Neuroscientist Li-Huei Tsai is Director of the Picower Institute for Learning and Memory at MIT. One of her many projects takes a “network level” look at how neurodegenerative diseases like Alzheimer’s can cause brain cells to get out of sync. In addition to trying to figure out the how & why she’s actively working to correct it – investigating the potential for non-invasive treatments like light & sound therapies to correct altered brain rhythms and improve cognitive functioning.


Tsai was born in Taiwan and moved to the United States intending to become a veterinarian, but became fascinated in cancer biology. She earned a Ph.D. from the University of Texas Southwestern Medical Center at Dallas, carried out postdoctoral research with Ed Harlow at CSHL & Massachusetts General Hospital, then joined the faculty of Harvard Medical School’s pathology department. In this course of her cancer research, she found cancer-associated proteins that behaved differently in the brain than in other cells, and was drawn into the field of neuroscience.

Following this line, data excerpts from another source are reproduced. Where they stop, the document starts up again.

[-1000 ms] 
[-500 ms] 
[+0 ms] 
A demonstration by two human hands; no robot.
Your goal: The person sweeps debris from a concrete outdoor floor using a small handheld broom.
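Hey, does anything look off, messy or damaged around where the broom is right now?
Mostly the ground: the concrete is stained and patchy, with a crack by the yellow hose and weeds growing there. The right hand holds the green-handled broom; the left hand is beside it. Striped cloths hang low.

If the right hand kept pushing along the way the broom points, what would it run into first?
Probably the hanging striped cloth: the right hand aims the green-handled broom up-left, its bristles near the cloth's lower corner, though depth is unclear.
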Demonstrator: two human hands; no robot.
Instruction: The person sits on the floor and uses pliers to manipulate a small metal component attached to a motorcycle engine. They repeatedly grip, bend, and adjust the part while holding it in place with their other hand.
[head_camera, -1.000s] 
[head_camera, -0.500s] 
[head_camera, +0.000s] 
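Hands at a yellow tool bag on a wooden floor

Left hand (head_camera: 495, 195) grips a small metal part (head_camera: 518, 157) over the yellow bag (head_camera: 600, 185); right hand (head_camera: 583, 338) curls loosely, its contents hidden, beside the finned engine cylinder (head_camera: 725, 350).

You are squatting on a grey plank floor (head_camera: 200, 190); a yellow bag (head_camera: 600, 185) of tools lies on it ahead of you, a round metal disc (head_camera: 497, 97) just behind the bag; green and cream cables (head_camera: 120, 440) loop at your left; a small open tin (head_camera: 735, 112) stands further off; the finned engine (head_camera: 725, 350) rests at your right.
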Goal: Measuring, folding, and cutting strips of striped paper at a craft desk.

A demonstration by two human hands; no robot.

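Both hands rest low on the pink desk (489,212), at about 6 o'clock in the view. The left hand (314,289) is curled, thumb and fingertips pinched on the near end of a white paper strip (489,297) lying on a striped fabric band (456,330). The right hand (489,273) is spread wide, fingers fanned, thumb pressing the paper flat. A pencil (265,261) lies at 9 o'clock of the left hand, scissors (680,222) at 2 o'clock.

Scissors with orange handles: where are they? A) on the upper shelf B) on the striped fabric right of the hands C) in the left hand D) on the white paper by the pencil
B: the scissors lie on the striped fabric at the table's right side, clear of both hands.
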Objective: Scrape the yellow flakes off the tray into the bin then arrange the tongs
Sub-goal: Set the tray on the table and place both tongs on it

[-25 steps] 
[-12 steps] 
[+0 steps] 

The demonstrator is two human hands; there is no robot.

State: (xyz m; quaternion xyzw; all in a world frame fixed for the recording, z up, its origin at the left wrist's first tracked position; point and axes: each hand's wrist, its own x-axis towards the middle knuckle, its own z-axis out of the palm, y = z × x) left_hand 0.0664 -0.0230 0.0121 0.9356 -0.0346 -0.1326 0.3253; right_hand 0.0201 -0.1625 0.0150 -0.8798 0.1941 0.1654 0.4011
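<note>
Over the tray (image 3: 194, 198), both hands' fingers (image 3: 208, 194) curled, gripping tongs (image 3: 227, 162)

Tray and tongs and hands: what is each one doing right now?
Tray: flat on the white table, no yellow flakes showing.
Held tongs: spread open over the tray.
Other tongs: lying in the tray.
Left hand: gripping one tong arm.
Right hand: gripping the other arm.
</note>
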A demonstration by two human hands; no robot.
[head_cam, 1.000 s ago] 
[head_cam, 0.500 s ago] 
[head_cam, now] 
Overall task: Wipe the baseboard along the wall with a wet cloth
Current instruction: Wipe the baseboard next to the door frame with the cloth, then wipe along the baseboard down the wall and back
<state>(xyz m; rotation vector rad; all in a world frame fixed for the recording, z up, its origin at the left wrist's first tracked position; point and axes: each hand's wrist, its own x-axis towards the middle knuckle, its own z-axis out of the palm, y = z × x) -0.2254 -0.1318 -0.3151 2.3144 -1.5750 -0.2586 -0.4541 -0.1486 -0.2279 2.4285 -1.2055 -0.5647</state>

She moved to MIT and, in 2006, was appointed Professor in the Department of Brain and Cognitive Sciences. She co-founded MIT’s Aging Brain Initiative in 2015 and has earned many awards including Hans Wigzell Research Foundation’s 2018 Prize in Medicine.


One of WiSE’s institutional initiatives is hosting “speaker’s breakfasts” – each week, Cold Spring Harbor Laboratory (CSHL) invites leading scientists from around the world to give seminars on their work. Recognizing that it can be intimidating (and/or “off-topic”) to ask questions in a public setting, WiSE organizes breakfasts for the female speakers to interact with WiSE-Rs in a more relaxed, informal environment.


This approach certainly paid off last week when WiSE-Rs had breakfast with Dr. Li-Huei Tsai. At her seminar, we heard a fascinating talk about “Network level approaches to studying neurodegeneration” and at breakfast we heard another fascinating tale – how she navigated a transition from cancer biology to neuroscience. Stories like these are so important to hear but they’re often overshadowed by the amazing science that gets all the focus. We hope that by providing opportunities to hear the stories behind the science and the scientists we can help a diverse scientific pool learn from one another, foster one another’s growth, and advance the scientific field! We’re so grateful to Dr, Tsai and the other speakers who have participated for taking the time to meet with us!